Annie paused for a moment, thinking of every restaurant where she had found nothing she could eat but a salad, or meat and two veg without the meat, then she gave in to the little surge of devil-may-care excitement that tingled through her and said, “Well, sir, there’s always my place.”

After the honeymoon, Gloria continued to report for work at the farm every day at eight o’clock and she wasn’t home until five or later. On weekends, she was at Bridge Cottage, looking fresh and beautiful, ready for Matthew’s arrival. Matthew passed his engineering degree, graduating with first-class honors, as I knew he would, and started his military training at Catterick, which wasn’t too far away.

Gloria had managed, I discovered one evening, to barter her needlework skills for an extra half day off work at the farm, which gave her the full weekend. Her local area supervisor would be none the wiser, so long as the Kilnseys didn’t tell. And while Gloria kept them in mended clothes they were hardly likely to do that.

Most days I was busy with the shop. In my spare time I was involved in the Harkside Amateur Players’ production of a new J. B. Priestley play, When We Are Married, so I spent a lot of time in rehearsal.

Despite all this, we managed to get to the pictures in Harkside together a few times. Gloria just loved films and sometimes she didn’t even have time to change out of her uniform before pedaling at breakneck speed to meet me outside the Lyceum or the Lyric. She always managed some little eccentricity in her appearance, like wearing a bright pink ribbon or a yellow blouse instead of the regulation green.

That summer, for the first time, we had double summer time, which meant it stayed light much later. In autumn and winter, though, it was always dark when we had to go home. Though it was only a mile or so from Harkside to Hobb’s End across the fields, there was no marked path or road, and on a cloudy, moonless night you could wander for hours in the pitch-darkness and miss the place entirely. Unless there was a bright moon, we had to walk the long way home: all the way up Long Hill and then along The Edge, careful not to fall into Harksmere Reservoir.

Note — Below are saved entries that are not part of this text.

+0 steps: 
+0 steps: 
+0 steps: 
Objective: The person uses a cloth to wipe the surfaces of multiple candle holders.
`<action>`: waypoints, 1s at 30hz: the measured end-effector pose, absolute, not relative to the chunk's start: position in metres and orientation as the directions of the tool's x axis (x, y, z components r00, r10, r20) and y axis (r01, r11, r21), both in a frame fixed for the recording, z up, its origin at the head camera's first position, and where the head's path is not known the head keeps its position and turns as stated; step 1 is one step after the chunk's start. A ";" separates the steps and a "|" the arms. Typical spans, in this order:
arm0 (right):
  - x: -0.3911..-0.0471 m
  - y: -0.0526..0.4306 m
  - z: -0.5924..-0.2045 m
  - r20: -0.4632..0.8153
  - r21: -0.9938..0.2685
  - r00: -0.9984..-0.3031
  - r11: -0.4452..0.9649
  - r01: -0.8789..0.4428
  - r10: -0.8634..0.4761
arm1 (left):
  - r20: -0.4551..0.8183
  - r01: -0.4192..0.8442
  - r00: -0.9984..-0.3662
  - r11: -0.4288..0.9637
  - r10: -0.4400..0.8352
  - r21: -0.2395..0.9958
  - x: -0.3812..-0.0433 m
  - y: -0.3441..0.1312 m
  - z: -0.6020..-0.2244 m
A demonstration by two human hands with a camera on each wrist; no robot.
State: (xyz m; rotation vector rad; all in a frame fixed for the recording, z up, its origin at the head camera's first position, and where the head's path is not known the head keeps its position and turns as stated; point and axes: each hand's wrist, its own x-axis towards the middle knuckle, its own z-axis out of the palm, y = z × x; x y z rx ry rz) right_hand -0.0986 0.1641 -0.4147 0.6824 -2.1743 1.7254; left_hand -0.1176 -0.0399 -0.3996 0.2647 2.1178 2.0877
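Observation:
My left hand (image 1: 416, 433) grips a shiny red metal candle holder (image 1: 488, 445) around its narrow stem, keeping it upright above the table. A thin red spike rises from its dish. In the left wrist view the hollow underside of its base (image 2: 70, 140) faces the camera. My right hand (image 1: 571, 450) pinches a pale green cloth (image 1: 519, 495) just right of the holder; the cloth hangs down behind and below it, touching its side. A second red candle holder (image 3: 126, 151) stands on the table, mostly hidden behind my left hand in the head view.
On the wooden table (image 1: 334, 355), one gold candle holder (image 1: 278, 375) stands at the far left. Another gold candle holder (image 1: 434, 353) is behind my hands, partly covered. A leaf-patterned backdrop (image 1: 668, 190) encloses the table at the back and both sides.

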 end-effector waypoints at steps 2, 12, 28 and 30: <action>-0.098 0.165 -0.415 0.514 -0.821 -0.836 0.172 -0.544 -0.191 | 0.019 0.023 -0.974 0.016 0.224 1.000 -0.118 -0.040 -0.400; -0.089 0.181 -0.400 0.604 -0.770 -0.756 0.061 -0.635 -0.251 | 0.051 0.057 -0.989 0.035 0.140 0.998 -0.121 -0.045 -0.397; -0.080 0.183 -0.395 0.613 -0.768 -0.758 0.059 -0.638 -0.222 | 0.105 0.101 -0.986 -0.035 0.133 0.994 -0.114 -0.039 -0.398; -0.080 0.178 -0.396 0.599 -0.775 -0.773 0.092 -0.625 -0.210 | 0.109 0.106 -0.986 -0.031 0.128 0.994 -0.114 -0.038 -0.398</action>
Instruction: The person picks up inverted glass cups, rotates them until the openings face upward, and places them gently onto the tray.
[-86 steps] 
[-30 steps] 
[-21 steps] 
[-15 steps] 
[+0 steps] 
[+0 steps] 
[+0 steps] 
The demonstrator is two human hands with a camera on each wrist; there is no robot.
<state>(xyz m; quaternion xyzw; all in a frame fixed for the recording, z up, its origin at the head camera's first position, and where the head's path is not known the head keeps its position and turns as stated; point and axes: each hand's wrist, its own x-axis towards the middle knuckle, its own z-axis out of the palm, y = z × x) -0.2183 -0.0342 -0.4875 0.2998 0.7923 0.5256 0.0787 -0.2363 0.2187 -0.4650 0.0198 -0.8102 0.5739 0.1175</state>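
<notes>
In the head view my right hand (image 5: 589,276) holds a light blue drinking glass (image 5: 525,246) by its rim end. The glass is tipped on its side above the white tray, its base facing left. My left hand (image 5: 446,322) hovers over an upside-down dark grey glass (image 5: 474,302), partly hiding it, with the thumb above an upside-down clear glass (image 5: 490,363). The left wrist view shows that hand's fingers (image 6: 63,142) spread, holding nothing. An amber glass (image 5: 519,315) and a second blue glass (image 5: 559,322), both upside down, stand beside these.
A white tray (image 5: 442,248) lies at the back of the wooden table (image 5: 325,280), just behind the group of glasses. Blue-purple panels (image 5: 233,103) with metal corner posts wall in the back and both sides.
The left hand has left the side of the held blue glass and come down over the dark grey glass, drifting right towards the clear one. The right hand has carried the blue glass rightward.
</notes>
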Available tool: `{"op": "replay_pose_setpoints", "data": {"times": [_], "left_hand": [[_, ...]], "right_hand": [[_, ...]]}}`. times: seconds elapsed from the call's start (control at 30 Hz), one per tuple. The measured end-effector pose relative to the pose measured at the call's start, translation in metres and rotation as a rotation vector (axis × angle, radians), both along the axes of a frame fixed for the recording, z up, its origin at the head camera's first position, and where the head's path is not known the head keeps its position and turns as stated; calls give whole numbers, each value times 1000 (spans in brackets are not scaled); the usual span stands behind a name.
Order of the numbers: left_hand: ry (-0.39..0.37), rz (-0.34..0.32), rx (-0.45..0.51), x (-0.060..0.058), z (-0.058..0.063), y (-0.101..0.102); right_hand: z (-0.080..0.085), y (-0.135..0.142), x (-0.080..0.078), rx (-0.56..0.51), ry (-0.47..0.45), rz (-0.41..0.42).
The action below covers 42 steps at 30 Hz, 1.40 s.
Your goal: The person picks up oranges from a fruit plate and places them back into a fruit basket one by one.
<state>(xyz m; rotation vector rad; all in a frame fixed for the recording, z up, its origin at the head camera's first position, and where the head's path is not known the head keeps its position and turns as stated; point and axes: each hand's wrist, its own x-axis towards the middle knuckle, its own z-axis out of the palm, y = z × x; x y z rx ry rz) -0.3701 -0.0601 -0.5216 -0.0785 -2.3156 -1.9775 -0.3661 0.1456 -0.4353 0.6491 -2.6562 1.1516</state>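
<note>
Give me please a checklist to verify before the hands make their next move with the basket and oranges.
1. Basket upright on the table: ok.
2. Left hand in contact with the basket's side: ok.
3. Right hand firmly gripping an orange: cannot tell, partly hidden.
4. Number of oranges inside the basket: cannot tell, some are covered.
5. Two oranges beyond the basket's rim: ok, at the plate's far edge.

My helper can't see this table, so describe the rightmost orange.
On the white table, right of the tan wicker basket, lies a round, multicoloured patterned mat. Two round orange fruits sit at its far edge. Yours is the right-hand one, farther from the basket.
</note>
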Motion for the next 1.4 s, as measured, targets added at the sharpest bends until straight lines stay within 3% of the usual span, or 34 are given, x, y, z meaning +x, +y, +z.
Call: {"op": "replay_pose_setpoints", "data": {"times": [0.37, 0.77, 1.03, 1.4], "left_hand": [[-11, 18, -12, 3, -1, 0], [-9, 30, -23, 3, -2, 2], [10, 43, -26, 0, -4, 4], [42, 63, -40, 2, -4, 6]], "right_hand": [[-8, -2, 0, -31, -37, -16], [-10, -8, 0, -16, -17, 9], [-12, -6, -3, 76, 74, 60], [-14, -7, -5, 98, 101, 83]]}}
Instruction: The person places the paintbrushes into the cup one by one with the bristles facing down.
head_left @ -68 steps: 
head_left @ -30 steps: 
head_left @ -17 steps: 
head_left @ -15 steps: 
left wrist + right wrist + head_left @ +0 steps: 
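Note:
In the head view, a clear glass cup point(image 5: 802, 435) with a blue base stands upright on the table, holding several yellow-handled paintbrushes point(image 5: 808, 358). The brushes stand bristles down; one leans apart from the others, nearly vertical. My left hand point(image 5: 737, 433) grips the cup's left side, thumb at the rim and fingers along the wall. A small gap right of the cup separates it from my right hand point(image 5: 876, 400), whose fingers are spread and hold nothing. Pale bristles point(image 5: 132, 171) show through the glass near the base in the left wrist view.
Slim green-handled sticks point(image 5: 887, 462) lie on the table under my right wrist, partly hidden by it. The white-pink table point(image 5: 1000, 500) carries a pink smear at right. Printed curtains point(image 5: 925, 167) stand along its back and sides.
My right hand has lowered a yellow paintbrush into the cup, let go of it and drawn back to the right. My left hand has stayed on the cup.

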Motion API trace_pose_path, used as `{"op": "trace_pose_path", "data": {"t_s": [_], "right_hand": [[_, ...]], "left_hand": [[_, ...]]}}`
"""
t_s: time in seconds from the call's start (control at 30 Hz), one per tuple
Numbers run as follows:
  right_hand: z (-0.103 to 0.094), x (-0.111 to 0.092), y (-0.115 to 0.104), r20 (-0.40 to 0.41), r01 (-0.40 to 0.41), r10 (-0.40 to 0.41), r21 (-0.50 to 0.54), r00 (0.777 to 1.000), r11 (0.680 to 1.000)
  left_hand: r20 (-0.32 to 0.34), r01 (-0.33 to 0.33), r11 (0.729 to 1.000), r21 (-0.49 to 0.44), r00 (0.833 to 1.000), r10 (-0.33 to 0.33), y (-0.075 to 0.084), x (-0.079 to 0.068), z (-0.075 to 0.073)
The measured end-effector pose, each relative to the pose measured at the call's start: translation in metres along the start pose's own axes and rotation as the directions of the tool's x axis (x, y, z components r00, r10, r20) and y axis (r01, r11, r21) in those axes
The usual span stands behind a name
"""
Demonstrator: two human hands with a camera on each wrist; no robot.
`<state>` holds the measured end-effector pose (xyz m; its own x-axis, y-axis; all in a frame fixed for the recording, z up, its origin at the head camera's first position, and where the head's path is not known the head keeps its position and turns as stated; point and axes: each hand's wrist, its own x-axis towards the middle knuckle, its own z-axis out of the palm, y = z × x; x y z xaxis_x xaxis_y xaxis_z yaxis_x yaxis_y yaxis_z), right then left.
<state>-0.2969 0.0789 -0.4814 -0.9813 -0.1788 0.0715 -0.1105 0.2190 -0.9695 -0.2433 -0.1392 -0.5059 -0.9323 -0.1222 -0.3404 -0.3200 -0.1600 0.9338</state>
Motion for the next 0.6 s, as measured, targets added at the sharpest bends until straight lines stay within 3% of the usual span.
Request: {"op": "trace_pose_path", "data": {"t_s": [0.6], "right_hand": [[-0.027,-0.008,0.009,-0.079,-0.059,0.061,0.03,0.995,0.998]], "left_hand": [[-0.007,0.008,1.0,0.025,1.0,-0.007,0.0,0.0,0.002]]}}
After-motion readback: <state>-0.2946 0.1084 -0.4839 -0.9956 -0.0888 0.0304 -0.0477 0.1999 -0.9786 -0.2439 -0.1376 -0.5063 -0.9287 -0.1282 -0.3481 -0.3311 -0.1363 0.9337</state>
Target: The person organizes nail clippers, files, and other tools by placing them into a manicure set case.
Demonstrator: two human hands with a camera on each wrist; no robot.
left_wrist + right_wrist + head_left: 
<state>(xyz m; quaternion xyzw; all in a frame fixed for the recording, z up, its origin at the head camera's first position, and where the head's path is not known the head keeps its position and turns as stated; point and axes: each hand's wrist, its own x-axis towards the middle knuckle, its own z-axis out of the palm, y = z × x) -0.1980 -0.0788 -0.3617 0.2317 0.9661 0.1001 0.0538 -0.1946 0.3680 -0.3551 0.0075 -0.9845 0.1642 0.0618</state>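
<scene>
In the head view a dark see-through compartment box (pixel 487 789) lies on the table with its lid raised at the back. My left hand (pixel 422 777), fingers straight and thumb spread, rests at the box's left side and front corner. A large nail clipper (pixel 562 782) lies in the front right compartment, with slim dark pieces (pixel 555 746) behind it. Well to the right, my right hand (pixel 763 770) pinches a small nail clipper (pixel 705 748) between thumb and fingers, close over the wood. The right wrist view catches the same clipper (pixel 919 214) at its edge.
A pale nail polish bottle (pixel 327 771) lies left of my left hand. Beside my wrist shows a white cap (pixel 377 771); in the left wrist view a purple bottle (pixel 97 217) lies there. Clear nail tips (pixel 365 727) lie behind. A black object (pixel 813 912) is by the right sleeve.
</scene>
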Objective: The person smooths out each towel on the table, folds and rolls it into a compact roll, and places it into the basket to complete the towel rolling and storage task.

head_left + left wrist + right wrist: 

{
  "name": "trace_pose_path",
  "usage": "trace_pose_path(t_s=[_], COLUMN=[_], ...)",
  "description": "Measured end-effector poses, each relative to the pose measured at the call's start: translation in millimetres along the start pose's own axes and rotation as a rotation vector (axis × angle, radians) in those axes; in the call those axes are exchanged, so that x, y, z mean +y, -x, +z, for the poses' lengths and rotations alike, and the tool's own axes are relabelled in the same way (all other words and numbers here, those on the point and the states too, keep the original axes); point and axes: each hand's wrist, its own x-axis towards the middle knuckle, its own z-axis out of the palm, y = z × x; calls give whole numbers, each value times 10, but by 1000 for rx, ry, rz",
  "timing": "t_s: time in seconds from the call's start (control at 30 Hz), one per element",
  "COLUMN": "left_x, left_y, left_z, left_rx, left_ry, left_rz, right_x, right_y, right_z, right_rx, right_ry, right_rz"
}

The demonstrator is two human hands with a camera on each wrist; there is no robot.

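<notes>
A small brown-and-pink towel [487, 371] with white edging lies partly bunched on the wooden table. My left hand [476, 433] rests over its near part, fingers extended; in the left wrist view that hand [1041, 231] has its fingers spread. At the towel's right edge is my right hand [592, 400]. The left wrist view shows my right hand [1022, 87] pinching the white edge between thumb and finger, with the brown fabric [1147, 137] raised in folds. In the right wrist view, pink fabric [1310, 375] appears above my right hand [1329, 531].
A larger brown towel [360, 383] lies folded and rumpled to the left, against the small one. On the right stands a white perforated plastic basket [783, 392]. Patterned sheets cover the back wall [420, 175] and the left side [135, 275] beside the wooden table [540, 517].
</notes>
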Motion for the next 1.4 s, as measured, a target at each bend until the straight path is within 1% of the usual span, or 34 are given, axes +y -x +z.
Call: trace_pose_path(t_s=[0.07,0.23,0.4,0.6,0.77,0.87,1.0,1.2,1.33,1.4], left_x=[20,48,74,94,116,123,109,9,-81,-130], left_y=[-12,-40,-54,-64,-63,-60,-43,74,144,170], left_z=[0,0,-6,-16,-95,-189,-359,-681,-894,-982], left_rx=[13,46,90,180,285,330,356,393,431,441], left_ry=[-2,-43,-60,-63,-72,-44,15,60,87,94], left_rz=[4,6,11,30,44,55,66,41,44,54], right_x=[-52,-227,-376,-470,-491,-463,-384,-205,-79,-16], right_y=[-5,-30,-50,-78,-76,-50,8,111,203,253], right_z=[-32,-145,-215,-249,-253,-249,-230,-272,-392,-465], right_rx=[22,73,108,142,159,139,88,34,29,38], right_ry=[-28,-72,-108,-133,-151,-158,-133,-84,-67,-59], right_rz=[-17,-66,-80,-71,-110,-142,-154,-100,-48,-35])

Because it was much bigger, Harkside was eerier than Hobb’s End in the blackout. For a start, they had street lamps, which we didn’t, and though they weren’t lit, of course, each one of them now had a white stripe painted up its length to help you see your way in the dark, the same way there were stripes of white paint along the curbsides. People had also put the little dabs of luminous paint on their doorbells, which glowed like fireflies all along the streets.